A total of 26 different cuticle genes were identified that showed differential gene expression across the moult cycle. Almost all cuticle genes were up regulated during premoult and down regulated during late intermoult. There were a number of transcripts with significant sequence homology to genes potentially involved in the synthesis, breakdown and resorption of chitin. During early premoult glutamine synthetase, a gene involved in generating an amino acid used in the synthesis of glucosamine, a constituent of chitin, was up regulated more than twofold. Mannosyltransferase 1, a member of the glycosyltransferase family of enzymes that includes chitin synthase was also up regulated during early premoult. Transcripts homologous to a β-N-acetylglucosaminidase (β-NAGase) precursor were expressed at a higher level during late intermoult (prior to apolysis) than during premoult. This observation coincided with the up regulation during late intermoult, of a coatomer subunit epsilon involved in the production of vesicles that maybe used to transport the β-NAGase precursors into the exuvial cleft.
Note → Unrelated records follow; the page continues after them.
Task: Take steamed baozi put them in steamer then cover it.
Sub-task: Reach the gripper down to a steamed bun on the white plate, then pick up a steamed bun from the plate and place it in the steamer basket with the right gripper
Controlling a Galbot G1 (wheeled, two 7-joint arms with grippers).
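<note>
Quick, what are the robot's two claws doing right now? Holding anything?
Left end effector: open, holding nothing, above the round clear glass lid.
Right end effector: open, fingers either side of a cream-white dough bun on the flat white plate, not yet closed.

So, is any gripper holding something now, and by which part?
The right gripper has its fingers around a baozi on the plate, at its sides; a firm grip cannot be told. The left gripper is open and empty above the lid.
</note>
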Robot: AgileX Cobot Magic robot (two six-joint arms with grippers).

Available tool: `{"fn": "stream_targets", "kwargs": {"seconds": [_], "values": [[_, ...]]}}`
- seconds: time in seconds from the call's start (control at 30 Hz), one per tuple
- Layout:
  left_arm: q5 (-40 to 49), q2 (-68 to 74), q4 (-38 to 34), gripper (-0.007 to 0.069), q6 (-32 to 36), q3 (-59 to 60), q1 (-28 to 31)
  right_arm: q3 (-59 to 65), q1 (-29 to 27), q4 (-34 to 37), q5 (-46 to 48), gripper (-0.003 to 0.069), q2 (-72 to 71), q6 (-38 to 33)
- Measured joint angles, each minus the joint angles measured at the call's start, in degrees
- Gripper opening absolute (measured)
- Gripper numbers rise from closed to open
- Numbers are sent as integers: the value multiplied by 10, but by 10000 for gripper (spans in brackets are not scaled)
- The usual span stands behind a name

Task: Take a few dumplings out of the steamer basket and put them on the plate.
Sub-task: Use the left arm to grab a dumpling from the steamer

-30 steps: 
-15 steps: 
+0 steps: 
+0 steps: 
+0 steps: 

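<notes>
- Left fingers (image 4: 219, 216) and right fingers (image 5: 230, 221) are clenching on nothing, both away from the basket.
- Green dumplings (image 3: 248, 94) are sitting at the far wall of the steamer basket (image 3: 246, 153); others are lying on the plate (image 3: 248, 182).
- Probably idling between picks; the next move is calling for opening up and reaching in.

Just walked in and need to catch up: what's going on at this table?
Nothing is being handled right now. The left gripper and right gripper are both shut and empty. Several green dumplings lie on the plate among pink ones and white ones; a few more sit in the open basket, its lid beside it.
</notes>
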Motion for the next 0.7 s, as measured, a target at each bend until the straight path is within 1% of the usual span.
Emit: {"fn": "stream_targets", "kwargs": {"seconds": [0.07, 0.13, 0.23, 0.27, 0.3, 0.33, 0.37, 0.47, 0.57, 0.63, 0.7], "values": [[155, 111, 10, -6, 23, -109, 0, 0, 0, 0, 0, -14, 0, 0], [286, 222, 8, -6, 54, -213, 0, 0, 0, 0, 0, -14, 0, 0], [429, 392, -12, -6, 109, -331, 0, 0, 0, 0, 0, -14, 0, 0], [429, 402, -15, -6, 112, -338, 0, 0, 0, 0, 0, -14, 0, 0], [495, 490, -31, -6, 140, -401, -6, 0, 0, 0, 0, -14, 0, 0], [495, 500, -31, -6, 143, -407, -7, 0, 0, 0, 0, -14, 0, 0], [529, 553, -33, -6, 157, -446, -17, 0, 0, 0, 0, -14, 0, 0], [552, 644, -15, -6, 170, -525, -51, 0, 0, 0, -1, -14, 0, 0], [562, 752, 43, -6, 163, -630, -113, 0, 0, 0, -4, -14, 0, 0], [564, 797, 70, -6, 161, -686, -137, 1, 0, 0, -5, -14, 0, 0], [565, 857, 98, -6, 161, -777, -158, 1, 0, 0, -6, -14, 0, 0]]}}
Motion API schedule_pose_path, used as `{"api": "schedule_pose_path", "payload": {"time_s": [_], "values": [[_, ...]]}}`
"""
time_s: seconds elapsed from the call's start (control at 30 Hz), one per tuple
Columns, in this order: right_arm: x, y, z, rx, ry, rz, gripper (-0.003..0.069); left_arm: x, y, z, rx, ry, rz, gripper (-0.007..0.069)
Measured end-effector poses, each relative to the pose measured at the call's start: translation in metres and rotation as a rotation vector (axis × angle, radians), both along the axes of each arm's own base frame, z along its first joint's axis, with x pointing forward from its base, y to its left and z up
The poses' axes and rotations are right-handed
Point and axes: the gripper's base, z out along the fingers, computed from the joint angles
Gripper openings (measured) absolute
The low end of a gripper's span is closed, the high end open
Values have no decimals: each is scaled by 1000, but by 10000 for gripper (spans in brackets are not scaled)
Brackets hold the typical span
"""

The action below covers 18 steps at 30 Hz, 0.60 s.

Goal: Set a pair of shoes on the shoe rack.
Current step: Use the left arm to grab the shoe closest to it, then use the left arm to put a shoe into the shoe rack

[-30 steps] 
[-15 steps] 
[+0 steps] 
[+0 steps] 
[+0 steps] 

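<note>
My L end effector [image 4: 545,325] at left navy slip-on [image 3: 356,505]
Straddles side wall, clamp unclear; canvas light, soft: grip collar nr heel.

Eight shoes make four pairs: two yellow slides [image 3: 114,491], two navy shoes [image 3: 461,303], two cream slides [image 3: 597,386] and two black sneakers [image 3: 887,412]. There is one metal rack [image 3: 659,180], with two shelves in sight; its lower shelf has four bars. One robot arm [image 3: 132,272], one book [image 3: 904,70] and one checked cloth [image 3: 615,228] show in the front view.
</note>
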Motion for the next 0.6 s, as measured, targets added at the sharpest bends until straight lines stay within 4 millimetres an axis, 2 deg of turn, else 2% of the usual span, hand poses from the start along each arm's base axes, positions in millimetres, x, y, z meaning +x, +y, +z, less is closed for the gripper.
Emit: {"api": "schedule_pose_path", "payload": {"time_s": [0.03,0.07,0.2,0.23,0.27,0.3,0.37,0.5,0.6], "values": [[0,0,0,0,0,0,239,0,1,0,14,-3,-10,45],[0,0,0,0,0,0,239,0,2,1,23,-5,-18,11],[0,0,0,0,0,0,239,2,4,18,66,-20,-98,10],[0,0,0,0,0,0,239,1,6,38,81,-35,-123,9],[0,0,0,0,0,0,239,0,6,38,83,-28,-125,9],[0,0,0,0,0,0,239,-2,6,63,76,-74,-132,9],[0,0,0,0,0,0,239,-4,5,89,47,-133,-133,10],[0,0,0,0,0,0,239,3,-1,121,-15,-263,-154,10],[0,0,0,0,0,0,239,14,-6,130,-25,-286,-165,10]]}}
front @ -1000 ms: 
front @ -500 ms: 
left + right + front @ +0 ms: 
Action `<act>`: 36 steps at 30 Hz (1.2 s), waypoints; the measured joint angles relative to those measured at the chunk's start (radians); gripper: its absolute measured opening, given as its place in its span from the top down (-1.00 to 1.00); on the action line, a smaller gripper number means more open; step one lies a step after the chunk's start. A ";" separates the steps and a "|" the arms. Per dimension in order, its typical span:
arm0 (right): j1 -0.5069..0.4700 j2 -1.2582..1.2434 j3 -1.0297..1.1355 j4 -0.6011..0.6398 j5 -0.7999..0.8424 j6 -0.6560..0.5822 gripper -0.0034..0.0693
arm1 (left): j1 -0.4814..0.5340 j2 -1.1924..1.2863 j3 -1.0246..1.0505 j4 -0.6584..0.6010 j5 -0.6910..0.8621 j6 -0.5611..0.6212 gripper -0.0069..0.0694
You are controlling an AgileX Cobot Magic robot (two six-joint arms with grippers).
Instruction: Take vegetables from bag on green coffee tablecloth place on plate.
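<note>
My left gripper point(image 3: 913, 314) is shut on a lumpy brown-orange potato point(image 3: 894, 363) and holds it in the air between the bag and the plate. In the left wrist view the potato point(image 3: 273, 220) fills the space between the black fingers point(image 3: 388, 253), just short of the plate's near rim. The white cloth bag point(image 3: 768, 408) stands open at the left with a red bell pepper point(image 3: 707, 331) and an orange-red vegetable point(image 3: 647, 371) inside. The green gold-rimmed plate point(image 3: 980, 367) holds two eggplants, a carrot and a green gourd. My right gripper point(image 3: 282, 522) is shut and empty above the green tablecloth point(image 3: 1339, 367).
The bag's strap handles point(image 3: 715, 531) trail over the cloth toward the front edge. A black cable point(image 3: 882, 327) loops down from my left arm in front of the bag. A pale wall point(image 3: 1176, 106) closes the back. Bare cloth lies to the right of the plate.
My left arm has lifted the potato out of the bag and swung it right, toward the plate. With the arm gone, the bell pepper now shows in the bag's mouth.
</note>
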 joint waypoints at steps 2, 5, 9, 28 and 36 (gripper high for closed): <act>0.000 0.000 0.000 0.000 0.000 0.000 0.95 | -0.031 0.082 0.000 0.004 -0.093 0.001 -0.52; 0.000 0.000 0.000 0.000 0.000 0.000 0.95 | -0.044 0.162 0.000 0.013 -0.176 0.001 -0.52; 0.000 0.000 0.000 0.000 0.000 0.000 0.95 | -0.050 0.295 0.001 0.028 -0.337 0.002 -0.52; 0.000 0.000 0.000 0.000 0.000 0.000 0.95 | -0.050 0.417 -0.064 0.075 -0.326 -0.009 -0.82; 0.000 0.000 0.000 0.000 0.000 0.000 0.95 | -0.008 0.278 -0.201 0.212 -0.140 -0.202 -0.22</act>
Trypsin, known to activate the β-NAGase precursor, was up regulated more than fourfold during premoult. The up regulation of a predicted oligopeptide transporter during premoult may allow the transport of chitin breakdown products across the newly synthesised epi- and exocuticle layers.

Conclusion

We have identified many genes differentially expressed across the moult cycle of krill that correspond with known phenotypic structural changes. This study has provided a better understanding of the processes involved in krill moulting and how they may be controlled at the gene expression level.